A Feeling for Felt


Spending the weekend with Ewa and the rest of the Felt Hat Gang has made me think afresh about my whole love affair with woolliness and how it evolved.  You can see that living on Planet Penny with a Pink Sheep has made me pretty woollyminded!

When I started at Norwich School of Art and Design (as it was called then) back in 2001 I had had a long history of dabbling in textiles under one guise or another.  I went on to the Visual Studies Degree Course determined to find out what else there was out there. Visual Studies is a unique course in that it gives you the opportunity to explore every medium to find out exactly how you want to express your ideas.  In the first year we had workshops in photography, welding, Photoshop and web design, textiles, etching, silkscreen printing, woodwork, blacksmithing, casting, machine embroidery, creative writing…At the end of that, if you realised that your raison d’etre was to create a wonderful three dimentional steel, patchwork edifice on a wrought iron base etched with embroidered poetry you knew it would be possible. 

To begin with I struggled with the fact that despite trying all of that with varying degrees of success, in the end my heart was still firmly textile bound.  I struggled because it felt like laziness.  But I realised after a while that  I now had a whole new perspective on making, and materials and what they could do.

I also rebelled against the expectation that to be Art it must be uncomfortable, even unpleasant.  Ever since Duchamp shocked society with his urinal ‘Fountain’, it seems to be obligatory to be outrageous, to the point of tedium.  It doesn’t matter if the message is lost, create your piece with pigs blood and elephant poo and it must be good.  I was even told that I would ‘get over’ my desire to make things which would make people happy!!

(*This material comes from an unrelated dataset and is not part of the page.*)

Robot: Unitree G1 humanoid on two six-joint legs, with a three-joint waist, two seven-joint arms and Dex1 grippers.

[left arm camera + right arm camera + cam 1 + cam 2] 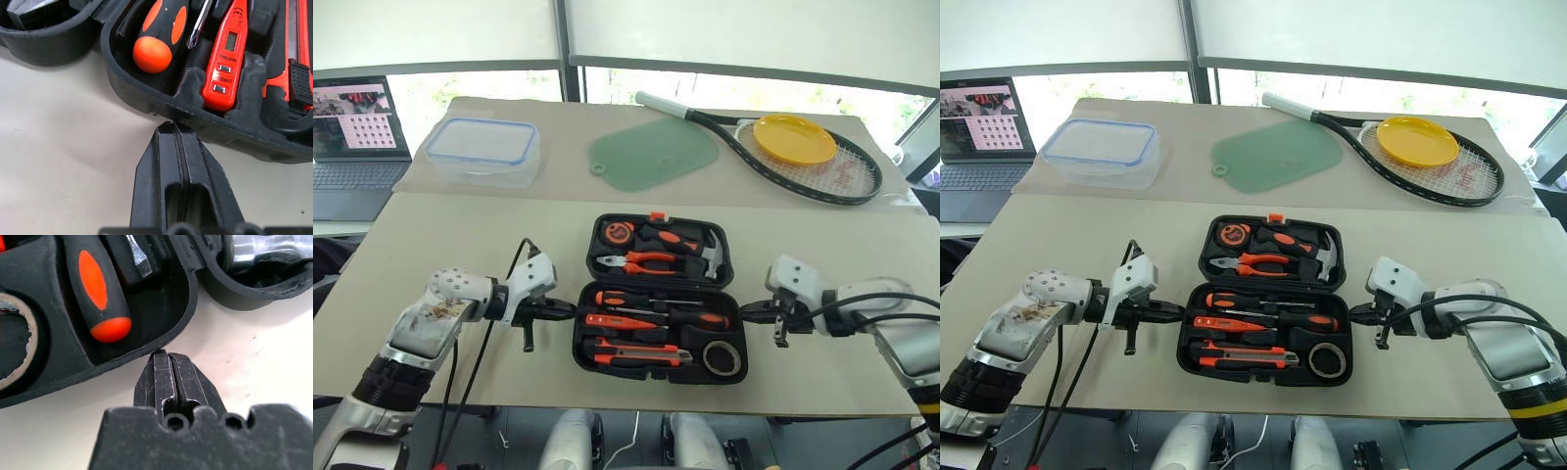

So my little corner of the communal studio became a little oasis of comfiness.  Because of the M.E. I had to have a comfortable chair to retreat to, and there I sat, and I knitted.  I knitted tiny tiny things, a huge sock you could use as a sleeping bag, a cocoon into which you could retreat while you worked on becoming a butterfly.  I wound a huge ball of wool using all the oddments of wool that Norwich’s charity shops could supply which prompted endless debates around ‘what would happen if ‘ scenarios..  Once I started deconstructing wool, discovering the sacks of Merino rovings in the college supplies shop, the rainbow of dyes in the textile workshop…

I’m not going to write a dissertation of how amazing wool is, or the history of felt or any of the things I found out about it, and myself on the ‘journey’ (popular buzzword) that was my degree.  However, my theme for the degree show, which had hovered scarily in the the background all through the preceeding years, became obvious to me as I explored the protective qualities of felt.

Hence my attempts to stem the coastal erosion at Happisburgh with a cosy wrapping of red felt…

 and needle felted cocoons for the safe transportation of glass. 

A late discovery of needle felting led to the arrival of Tallulah, a slightly raddled old stripper who has seen better days,

… and to continue the cosiness, a nice pot of tea.

8 Responses

  1. Wow! I remember all these things, and much more. I’ve been thinking of doing a blog post about you, but I might just give a link to this. Wonderful pictures!

    Elephant poo is for gardens. A felt stripper is for life;-)

  2. Tallulah is charming and much more amusing than anything to be seen in formaldehyde . Were she more weatherproof I’d like to see her in Trafalgar Square ….she’d be really at home in Amsterdam too , come to think of it .

  3. Wow – these are awesome! I love wool but, alas, cannot felt or follow a pattern to save my life! I plain knit stripey little rectangles and make them into bags. If I am feeling generous I may add buttons! I think it’s lovely to make things which make other people happy. Life can be hard enough without making it more so!

  4. Lovely to read of someone elses journey through an art degree.

  5. Great stuff. You really are very talented.
    FELT 4U

  6. I lurve Tallulah and the teapot and cup and saucer. Didn’t know you’d made Tallulah !
    Respec !

  7. Thanks for visiting my blog .

    I like your creations and appreciate your writing about the process of creating vs the process of shocking . Seems that the world (at least the western world) has become so numb that some folks need to be shocked to feel anything at all …. (at least that is my psycho-babble explanation for the increase in sex, violence and fart jokes in art and popular culture/media) …then again, I do love watching Adult Swim .

    About my butterfly flitting from project to project, I am both Asperger….(obsessive focus and ability to do tedious tasks ) and ADD…..(fluttering) , so am in constant battle with my own contradictory neurology . TMI ?

  8. Oh, the good old days at Art School, lovely to see the work again Penny, love the hat too!!